En mars, l’ancien directeur du renseignement national de M. Trump, John Ratcliffe – qui supervisait auparavant les 18 agences de renseignement américaines – a résumé le phénomène en déclarant à Fox News : “franchement, il y a beaucoup plus d’observations que ce qui a été rendu public”.

“Nous parlons d’objets qui ont été vus par des pilotes de la marine ou de l’armée de l’air, ou qui ont été repérés par des images satellites, qui s’engagent franchement dans des actions difficiles à expliquer.

“Des mouvements difficiles à reproduire, pour lesquels nous n’avons pas la technologie nécessaire ou qui se déplacent à des vitesses dépassant le mur du son sans bang sonique.”

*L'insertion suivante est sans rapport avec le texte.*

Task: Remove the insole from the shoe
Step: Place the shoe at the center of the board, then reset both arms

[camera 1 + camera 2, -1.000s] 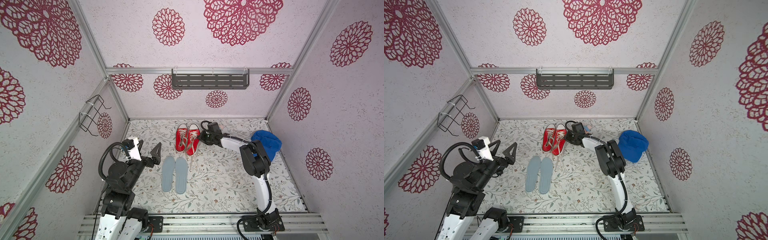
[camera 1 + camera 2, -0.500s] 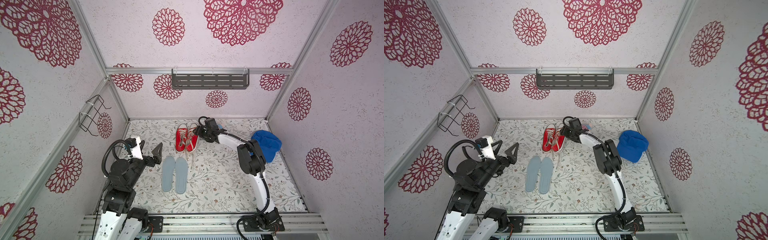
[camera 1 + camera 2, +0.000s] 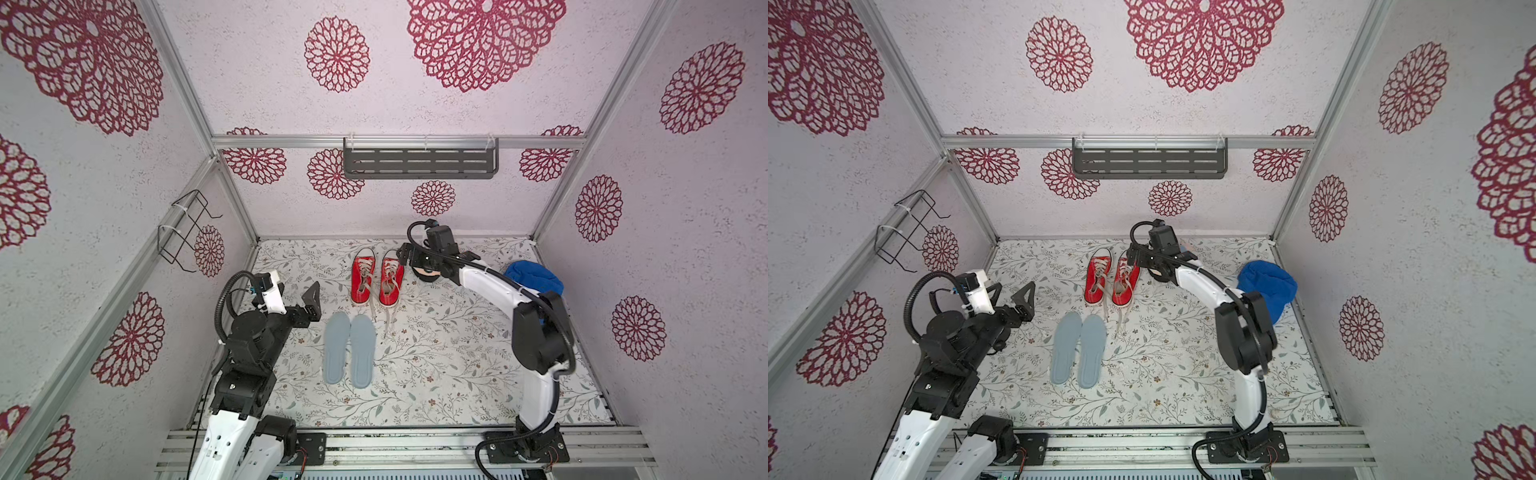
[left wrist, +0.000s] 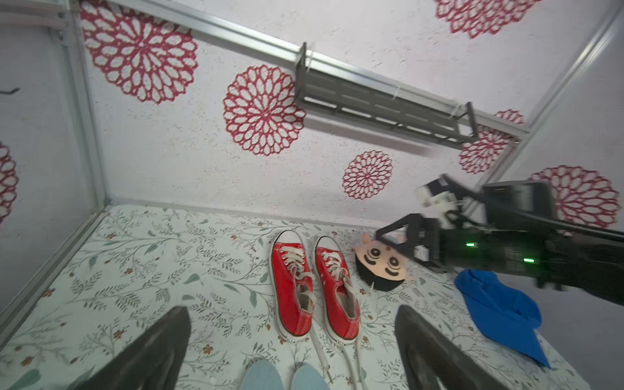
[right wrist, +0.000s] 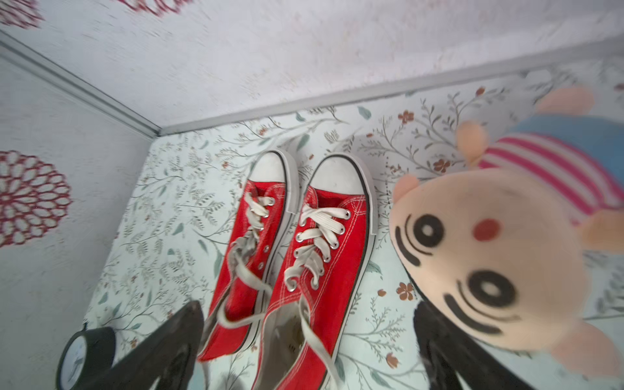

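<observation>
Two red shoes (image 3: 390,278), plush doll (image 4: 381,263) just beside, blue cap (image 3: 534,277) nearby

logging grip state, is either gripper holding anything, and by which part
Nothing is held: left gripper and right gripper both stand open; the two flat pale blue insoles lie free on the floor.

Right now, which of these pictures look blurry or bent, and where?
Right wrist view: the doll near the lens is soft, the red shoes fairly sharp. Left wrist view: the right arm is smeared, the shoes crisp. Both top views: sharp, evenly lit, faint shadows; the frame bars splay outward.
</observation>
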Controlling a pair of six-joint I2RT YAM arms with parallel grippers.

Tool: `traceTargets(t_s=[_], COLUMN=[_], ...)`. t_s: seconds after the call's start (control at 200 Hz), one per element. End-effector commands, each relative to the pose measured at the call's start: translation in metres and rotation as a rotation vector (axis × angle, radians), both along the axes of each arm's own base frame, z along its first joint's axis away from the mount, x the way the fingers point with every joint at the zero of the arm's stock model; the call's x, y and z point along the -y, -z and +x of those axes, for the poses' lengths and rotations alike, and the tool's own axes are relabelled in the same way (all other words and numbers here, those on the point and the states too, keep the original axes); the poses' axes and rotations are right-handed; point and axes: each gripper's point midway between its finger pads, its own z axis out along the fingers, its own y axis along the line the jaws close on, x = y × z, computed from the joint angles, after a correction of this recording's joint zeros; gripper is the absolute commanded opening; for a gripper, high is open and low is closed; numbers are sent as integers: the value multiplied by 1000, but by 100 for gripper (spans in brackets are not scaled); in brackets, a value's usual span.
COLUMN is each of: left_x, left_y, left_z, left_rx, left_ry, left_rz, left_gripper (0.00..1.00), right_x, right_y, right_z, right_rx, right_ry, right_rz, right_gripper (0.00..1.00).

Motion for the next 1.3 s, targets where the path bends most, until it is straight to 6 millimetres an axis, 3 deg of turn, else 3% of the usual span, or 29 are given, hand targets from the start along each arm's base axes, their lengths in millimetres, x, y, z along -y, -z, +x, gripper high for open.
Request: traceTargets(t_s=[0.0, 0.055, 0.16, 0.32, 0.495, 0.641, 0.806, 0.996, 1.121, 1.231, 1.296], left_x=[-35, -47, -72, -107, -113, -111, -105, -102, -101, -100, -100], left_y=[41, 57, 75, 96, 123, 134, 131, 126, 124, 121, 119], left_z=[12, 17, 21, 23, 33, 35, 34, 30, 29, 28, 27], left_rx=[-113, -151, -201, -242, -242, -259, -240, -223, -213, -206, -203], left_ry=[-180, -218, -292, -426, -434, -419, -391, -380, -376, -374, -374], left_rz=[-38, -46, -15, 48, 103, 112, 89, 67, 60, 55, 52], left_gripper=[97, 97, 97, 98, 97, 97, 97, 97, 97, 97, 97], right_x=[43, 73, 136, 235, 290, 298, 294, 288, 285, 280, 283], right_y=[-63, -64, -48, 8, 61, 81, 91, 84, 77, 94, 93], right_z=[-24, -40, -69, -104, -129, -133, -131, -125, -132, -135, -136], right_rx=[218, 253, 280, 231, 274, 320, 396, 468, 573, 600, 598], right_ry=[37, 90, 197, 404, 514, 527, 514, 476, 452, 421, 445], right_rz=[-87, -155, -259, -356, -408, -403, -373, -384, -411, -410, -405], right_gripper=[99, 99, 99, 99, 99, 99, 99, 99, 99, 99, 99])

Dans un épisode de CBS News 60 Minutes le mois dernier, deux anciens pilotes de la Navy ont discuté de la vision d’un objet dans l’océan Pacifique qui semblait refléter leurs mouvements.

L’un des pilotes l’a décrit comme un “petit objet blanc ressemblant à un Tic-Tac”, en référence aux bonbons de menthe à la forme oblongue.

“Et c’est exactement ce à quoi il ressemblait, sauf qu’il se déplaçait très rapidement et de manière très erratique et que nous ne pouvions pas anticiper dans quel sens il allait tourner ou comment il manœuvrait comme il le faisait, ni quel était son système de propulsion”, a déclaré Alex Dietrich, témoin et ancien pilote de la Navy, à BBC News.

“Il n’y avait pas de traînée de fumée apparente ou de propulsion. Il n’avait pas de surfaces de contrôle de vol apparentes pour manœuvrer de la manière dont il le faisait.”

Que font les autres pays à propos des OVNIs ?

L’ancien sénateur Reid a défendu les 22 millions de dollars (16 millions de livres) qu’il avait obtenus pour le programme original sur les ovnis au Pentagone, en disant que d’autres pays étudiaient également la question.

“Nous savons que la Chine le fait”, a-t-il déclaré à Nevada Newsmakers en 2019. “Nous savons que la Russie, qui est dirigée par quelqu’un du KGB, le fait aussi, alors nous ferions mieux d’y jeter un œil aussi.”

Les recherches menées par le ministère de la Défense américain “ont montré que ce ne sont pas deux personnes, quatre personnes, six personnes ou 20 personnes, mais des centaines et des centaines de personnes qui ont vu ces choses, parfois toutes en même temps”, a-t-il soutenu.

En décembre dernier, l’ancien chef de la direction spatiale israélienne au ministère de la défense du pays a déclaré à un journal local que M. Trump était sur le point de “révéler” l’existence d’un traité intergalactique, mais qu’il avait reculé par crainte de provoquer une “hystérie de masse”.

“Il existe un accord entre le gouvernement américain et les extraterrestres”, a déclaré Haim Eshed au journal Yediot Aharonot. “Ils ont signé un contrat avec nous pour faire des expériences ici.”

Cette déclaration farfelue n’a pas été confirmée – par l’homme ou le martien.